My wife works as an Administrative Assistant at a local private school. As you might expect, they take very seriously their responsibility to help stop the spread of COVID-19 in the community. As part of their efforts, they require students who were in direct contact with persons diagnosed with COVID-19 to quarantine at home, away from the other students.

The school does a good job of communicating with parents. They send out regular email with statistics on the number of students or faculty diagnosed with COVID-19 and the numbers currently quarantining. Of course, they don’t disclose any names or other identifying information because of privacy concerns.

As a school, are they legally not allowed to disclose that kind of information, or are they refraining because of a more general concept of privacy?

That question is not so easy to answer because it depends on the interplay of two federal statutes — HIPAA and FERPA. Most people know that HIPAA covers the privacy of medical records. The Family Educational Rights and Privacy Act (FERPA), on the other hand, protects the privacy of student educational records. One or the other, or neither, apply to schools.

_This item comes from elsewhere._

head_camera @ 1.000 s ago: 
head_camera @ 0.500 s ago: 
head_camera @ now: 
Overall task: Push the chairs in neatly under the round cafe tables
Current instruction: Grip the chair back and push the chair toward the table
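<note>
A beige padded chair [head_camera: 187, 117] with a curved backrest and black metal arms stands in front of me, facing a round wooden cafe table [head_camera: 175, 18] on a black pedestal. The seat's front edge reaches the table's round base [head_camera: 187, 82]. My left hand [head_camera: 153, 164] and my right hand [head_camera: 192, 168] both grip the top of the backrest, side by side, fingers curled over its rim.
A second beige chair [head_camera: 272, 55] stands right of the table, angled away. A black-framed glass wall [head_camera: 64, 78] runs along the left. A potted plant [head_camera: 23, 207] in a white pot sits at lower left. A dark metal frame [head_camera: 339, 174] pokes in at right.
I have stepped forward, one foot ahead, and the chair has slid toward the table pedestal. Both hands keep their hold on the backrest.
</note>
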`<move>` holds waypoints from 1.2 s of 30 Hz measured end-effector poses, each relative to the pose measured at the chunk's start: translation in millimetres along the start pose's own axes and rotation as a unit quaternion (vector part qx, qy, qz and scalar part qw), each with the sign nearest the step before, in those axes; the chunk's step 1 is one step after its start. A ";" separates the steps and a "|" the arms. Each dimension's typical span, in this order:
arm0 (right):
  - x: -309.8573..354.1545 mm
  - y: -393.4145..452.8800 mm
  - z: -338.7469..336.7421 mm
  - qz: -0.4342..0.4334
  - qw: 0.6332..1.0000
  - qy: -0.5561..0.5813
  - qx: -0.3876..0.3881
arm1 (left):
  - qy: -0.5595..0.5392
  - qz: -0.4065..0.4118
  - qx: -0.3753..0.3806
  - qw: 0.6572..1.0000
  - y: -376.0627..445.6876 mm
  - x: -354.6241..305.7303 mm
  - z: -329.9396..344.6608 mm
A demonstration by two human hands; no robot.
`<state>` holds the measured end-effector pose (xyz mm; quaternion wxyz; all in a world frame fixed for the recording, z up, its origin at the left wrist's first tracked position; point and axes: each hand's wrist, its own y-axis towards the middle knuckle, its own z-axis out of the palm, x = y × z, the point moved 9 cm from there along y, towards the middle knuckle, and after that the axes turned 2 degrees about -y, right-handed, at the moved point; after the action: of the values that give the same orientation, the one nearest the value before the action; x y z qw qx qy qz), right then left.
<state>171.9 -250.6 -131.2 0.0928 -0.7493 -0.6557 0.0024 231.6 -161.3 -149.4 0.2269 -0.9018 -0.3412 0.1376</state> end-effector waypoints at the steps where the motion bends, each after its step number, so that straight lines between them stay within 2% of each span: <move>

As a general rule, HIPAA does not apply to schools. HIPAA applies to health care providers who exchange electronic information, health plans, and health information clearinghouse. Even if the school has a nurse on-site, it is usually not considered a health care provider. There are certain exceptions, but they are not common. For instance, a school that provides health care to students in the normal course of business, such as through its health clinic, is also a “health care provider” under HIPAA. However, many schools that meet the definition of a HIPAA covered entity do not have to comply with the requirements of the HIPAA Rules because the school’s only health records are considered “education records” or “treatment records” under FERPA.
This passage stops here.